TASK REQUIREMENTS
The whole listing needs retyping exactly; keep the pictures out of it.

============================================================

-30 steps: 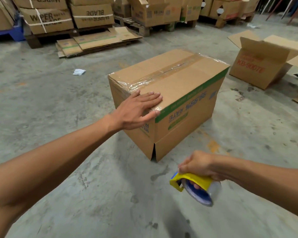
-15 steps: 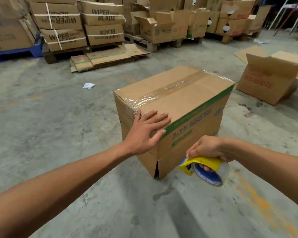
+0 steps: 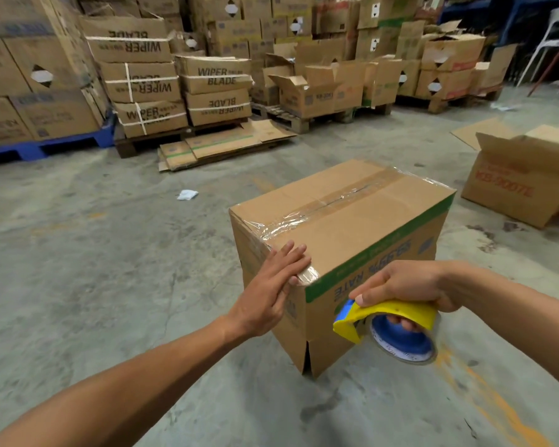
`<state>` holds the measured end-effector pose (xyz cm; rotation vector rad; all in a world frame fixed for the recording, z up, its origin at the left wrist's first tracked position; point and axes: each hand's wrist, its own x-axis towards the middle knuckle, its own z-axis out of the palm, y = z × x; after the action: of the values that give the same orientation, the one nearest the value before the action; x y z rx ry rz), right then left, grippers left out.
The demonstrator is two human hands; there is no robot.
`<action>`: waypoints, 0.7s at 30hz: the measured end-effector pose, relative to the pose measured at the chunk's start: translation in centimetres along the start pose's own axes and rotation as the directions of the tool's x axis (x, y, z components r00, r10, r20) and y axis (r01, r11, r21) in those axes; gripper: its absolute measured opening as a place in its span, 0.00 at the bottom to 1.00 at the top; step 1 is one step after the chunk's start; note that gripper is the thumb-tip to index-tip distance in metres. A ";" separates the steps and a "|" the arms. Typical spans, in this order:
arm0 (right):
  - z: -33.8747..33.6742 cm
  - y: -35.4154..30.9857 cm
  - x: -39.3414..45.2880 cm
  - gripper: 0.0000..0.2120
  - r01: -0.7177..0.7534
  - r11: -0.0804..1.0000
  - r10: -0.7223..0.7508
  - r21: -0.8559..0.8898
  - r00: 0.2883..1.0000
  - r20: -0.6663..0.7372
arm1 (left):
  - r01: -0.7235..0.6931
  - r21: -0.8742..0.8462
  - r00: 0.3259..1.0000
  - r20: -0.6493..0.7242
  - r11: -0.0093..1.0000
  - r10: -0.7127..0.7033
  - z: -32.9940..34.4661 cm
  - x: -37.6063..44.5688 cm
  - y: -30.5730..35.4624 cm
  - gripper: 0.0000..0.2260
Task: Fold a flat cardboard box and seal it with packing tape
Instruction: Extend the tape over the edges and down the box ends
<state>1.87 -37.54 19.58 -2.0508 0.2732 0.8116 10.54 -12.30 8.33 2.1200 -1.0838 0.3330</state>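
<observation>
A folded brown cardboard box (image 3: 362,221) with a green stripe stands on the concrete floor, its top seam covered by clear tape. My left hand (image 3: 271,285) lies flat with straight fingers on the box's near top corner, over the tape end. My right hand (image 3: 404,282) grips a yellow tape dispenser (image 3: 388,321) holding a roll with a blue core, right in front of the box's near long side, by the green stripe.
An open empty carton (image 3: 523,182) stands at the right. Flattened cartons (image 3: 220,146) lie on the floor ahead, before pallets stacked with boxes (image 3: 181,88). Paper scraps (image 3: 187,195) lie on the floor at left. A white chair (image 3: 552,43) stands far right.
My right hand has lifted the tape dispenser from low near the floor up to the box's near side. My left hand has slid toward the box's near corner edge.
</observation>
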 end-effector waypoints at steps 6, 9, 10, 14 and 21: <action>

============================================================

PROBLEM SOLUTION
-30 steps: 
-15 steps: 
+0 steps: 
`<state>` holds the measured end-effector pose (xyz cm; rotation vector rad; all in a world frame fixed for the recording, z up, its origin at the left wrist's first tracked position; point and axes: each hand's wrist, its own x-axis towards the middle knuckle, its own z-axis out of the palm, y = z × x; after the action: of the values that give the same orientation, the one nearest the value before the action; x y z rx ry rz), right then left, grippers left out.
The demonstrator is two human hands; there is no robot.
`<action>`: waypoints, 0.7s at 30hz: the measured end-effector pose, relative to the pose measured at the chunk's start: translation in centimetres along the start pose's own axes and rotation as the directions of the tool's x axis (x, y, z components r00, r10, r20) and y axis (r01, r11, r21) in those axes; gripper: its absolute measured opening as a place in its span, 0.00 at the bottom to 1.00 at the top; step 1 is one step after the chunk's start; note that gripper is the thumb-tip to index-tip distance in metres. A ";" separates the steps and a "|" the arms. Typical spans, in this order:
arm0 (right):
  - z: -33.8747..33.6742 cm
  - y: -35.4154..30.9857 cm
  - x: -39.3414..45.2880 cm
  - gripper: 0.0000..0.2120
  - r01: -0.7177..0.7534
  - r11: -0.0804..1.0000
  - r10: -0.7223..0.7508
  - r21: -0.8559..0.8898
  - r00: 0.2883..1.0000
  - r20: -0.6663..0.7372
arm1 (left):
  - r01: -0.7235..0.6931
  - r21: -0.8742..0.8462
  - r00: 0.3259..1.0000
  - r20: -0.6493..0.7242
  - r11: -0.0093..1.0000
  - r10: -0.7127..0.7033
  - z: -32.9940..34.4661 cm
  - x: -37.6063..44.5688 cm
  - y: -30.5730..35.4624 cm
  - gripper: 0.0000..0.2260
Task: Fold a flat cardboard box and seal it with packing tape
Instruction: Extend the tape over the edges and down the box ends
<state>1.87 -37.54 19.58 -2.0508 0.2732 0.8116 10.54 -12.30 8.33 2.1200 -1.0838 0.3330</state>
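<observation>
A folded brown cardboard box (image 3: 362,221) with a green stripe stands on the concrete floor, its top seam covered by clear tape. My left hand (image 3: 271,285) lies flat with straight fingers on the box's near top corner, over the tape end. My right hand (image 3: 404,282) grips a yellow tape dispenser (image 3: 388,321) holding a roll with a blue core, right in front of the box's near long side, by the green stripe.
An open empty carton (image 3: 523,182) stands at the right. Flattened cartons (image 3: 220,146) lie on the floor ahead, before pallets stacked with boxes (image 3: 181,88). Paper scraps (image 3: 187,195) lie on the floor at left. A white chair (image 3: 552,43) stands far right.
My right hand has lifted the tape dispenser from low near the floor up to the box's near side. My left hand has slid toward the box's near corner edge.
</observation>
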 end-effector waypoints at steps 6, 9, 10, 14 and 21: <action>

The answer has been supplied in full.